At 45 years of age, the patient presented eight hyperplastic rectal polyps and two fibrous skin lesions, one in the back, corresponding to a sebaceous adenoma, the second, on the thigh, corresponding to epithelial hyperplasia. IHC and MSI analyses were performed on the sebaceous adenoma showing three unstable markers (BAT25, BAT 26 and Mono27), thus corresponding to MSI-H tumor. There was a total loss of expression of MSH2 and MSH6 protein, characteristic of MMR deficient tumors, while in the SCC loss was only in the center of the tumor.
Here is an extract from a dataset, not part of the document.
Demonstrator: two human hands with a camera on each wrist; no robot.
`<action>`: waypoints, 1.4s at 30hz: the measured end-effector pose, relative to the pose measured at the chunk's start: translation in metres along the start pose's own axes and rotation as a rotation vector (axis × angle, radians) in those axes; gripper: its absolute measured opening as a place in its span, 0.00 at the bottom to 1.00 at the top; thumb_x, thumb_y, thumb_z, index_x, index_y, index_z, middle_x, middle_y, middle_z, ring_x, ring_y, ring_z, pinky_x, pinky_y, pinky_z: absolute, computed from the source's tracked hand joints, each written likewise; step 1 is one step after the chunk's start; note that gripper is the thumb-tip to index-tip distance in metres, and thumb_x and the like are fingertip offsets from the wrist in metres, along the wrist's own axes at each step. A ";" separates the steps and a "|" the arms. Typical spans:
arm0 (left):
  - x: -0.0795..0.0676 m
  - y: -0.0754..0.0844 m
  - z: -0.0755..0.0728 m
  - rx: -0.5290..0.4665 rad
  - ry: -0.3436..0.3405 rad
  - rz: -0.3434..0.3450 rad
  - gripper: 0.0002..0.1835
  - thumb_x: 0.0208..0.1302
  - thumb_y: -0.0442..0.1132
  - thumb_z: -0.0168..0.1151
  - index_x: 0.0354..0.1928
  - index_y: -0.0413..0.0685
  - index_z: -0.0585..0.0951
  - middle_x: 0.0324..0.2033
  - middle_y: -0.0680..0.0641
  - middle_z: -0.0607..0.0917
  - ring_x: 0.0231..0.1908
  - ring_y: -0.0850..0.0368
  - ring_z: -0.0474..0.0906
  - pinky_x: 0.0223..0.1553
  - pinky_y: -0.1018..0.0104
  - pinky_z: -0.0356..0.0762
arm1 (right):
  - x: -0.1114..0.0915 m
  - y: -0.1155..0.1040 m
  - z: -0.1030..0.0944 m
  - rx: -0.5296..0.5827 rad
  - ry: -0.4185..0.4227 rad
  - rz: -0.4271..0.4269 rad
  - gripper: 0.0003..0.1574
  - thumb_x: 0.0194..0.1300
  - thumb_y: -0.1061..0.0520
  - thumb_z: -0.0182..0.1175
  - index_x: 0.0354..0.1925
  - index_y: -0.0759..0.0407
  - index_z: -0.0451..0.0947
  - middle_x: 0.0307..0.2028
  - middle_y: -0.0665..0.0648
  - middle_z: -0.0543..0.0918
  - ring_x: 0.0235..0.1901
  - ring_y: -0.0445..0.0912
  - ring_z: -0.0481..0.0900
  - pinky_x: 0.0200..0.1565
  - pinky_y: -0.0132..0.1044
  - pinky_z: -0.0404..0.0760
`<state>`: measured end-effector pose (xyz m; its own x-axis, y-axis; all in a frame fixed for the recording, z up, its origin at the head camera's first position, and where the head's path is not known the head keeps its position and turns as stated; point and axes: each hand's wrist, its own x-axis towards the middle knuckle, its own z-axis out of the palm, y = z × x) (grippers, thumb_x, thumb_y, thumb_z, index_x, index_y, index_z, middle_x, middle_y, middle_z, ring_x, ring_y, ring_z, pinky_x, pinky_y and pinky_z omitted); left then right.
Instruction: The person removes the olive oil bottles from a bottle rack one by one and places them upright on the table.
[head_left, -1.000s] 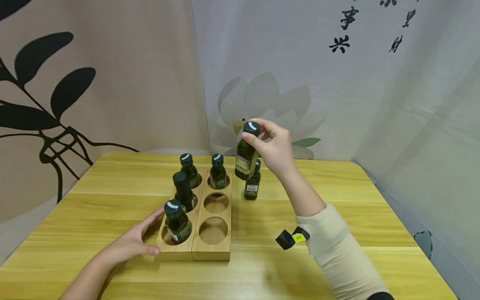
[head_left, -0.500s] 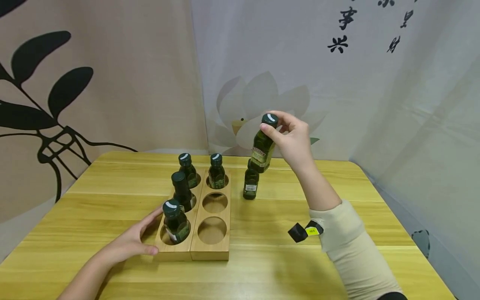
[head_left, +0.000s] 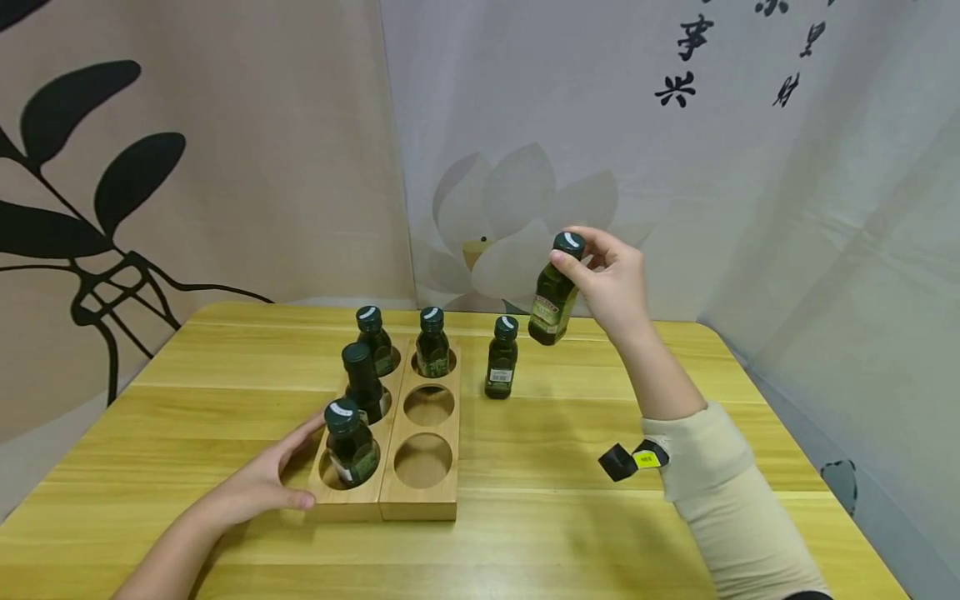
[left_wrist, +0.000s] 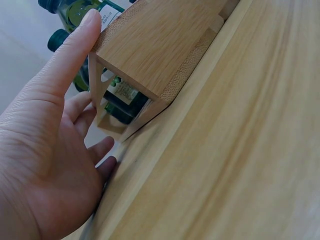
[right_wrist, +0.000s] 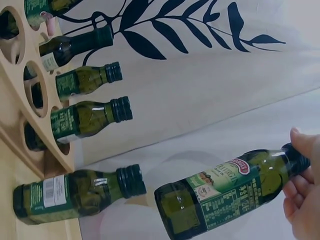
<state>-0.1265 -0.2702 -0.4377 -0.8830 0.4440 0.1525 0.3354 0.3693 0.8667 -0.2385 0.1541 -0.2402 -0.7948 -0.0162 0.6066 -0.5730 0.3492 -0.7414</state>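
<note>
My right hand (head_left: 618, 283) holds a small green glass olive oil bottle (head_left: 552, 304) by its capped neck, tilted above the table; in the right wrist view its label (right_wrist: 225, 182) shows plainly. A second bottle (head_left: 501, 364) stands upright on the table, just right of the wooden bottle rack (head_left: 418, 510). My left hand (head_left: 258, 486) holds the rack's near left corner, thumb on the front end and fingers along the left side. Three bottles fill the rack's left row, the middle one (head_left: 363, 379) with a taller dark cap. One bottle (head_left: 433, 346) sits in the right row's far hole.
The right row's middle hole (head_left: 429, 406) and near hole (head_left: 423, 461) hold no bottle. Behind the wood-grain table (head_left: 600, 533) hangs a printed cloth backdrop (head_left: 300, 167). A small black device (head_left: 633, 461) is strapped at my right wrist.
My right hand has carried its bottle rightward, from above the standing bottle to clear of it on the right. My left hand and the rack have kept their places.
</note>
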 end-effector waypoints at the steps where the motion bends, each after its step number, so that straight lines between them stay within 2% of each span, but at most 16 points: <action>1: 0.000 0.000 0.000 0.004 0.001 -0.002 0.54 0.51 0.50 0.74 0.75 0.53 0.52 0.71 0.31 0.49 0.64 0.22 0.46 0.55 0.23 0.44 | 0.000 0.002 -0.001 -0.003 0.001 -0.001 0.19 0.59 0.58 0.68 0.49 0.64 0.81 0.32 0.54 0.78 0.30 0.51 0.70 0.32 0.34 0.71; 8: -0.001 -0.002 -0.001 0.013 0.004 -0.011 0.54 0.51 0.49 0.74 0.75 0.49 0.52 0.71 0.31 0.49 0.64 0.22 0.46 0.55 0.22 0.44 | -0.002 0.011 -0.003 -0.023 -0.003 0.030 0.21 0.60 0.54 0.68 0.49 0.63 0.81 0.32 0.54 0.78 0.30 0.50 0.70 0.32 0.35 0.72; 21: 0.001 -0.003 -0.001 0.009 -0.009 -0.018 0.54 0.52 0.51 0.74 0.75 0.53 0.51 0.72 0.33 0.50 0.65 0.23 0.46 0.56 0.24 0.44 | -0.019 0.040 0.001 -0.094 -0.027 0.142 0.25 0.59 0.47 0.68 0.51 0.59 0.81 0.35 0.56 0.78 0.30 0.49 0.72 0.30 0.35 0.73; 30: 0.001 0.001 -0.001 0.009 -0.009 -0.018 0.55 0.52 0.52 0.73 0.75 0.51 0.51 0.71 0.32 0.50 0.65 0.23 0.46 0.57 0.24 0.44 | -0.032 0.063 0.010 -0.095 -0.034 0.175 0.23 0.59 0.50 0.69 0.50 0.59 0.81 0.34 0.57 0.77 0.29 0.49 0.70 0.29 0.35 0.72; 37: 0.000 0.001 -0.001 0.008 -0.004 -0.029 0.54 0.51 0.52 0.74 0.75 0.51 0.51 0.71 0.32 0.50 0.65 0.23 0.47 0.57 0.25 0.45 | -0.041 0.081 0.018 -0.085 -0.030 0.164 0.22 0.58 0.52 0.70 0.48 0.61 0.81 0.34 0.59 0.79 0.34 0.47 0.70 0.36 0.38 0.70; 42: 0.000 0.000 -0.001 0.005 -0.005 -0.023 0.54 0.52 0.51 0.74 0.75 0.52 0.51 0.72 0.33 0.50 0.65 0.23 0.47 0.57 0.25 0.45 | -0.048 0.090 0.022 -0.069 -0.038 0.184 0.20 0.59 0.54 0.69 0.48 0.61 0.81 0.35 0.59 0.79 0.37 0.51 0.71 0.38 0.40 0.69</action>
<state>-0.1268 -0.2711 -0.4374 -0.8891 0.4389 0.1300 0.3164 0.3841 0.8674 -0.2560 0.1658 -0.3419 -0.8927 0.0194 0.4503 -0.4030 0.4129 -0.8168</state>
Neither breast cancer nor SCC is part of LS tumor spectrum, but both have already been described in patients with MMR gene defect. SCC was described in two studies and two case reports. In 2002, Mathiak et al. [7] studied 28 skin lesions from patients with MTS, of which one was a SCC. In 2006, Gray et al. [8] examined the prevalence of MSI in 22 confirmed invasive SCC using Bethesda Panel. Only one showed instability and was MSI-Low. In 2014, Amjad et al. [9] reported the first case of SCC in the duodenum, in an LS patient known to have MSH2 gene deletion. In 2015, Sorscher [10] presented the case of a 54-year-old patient with SCC and MLH1 gene mutation who presented colorectal cancer 2 years earlier.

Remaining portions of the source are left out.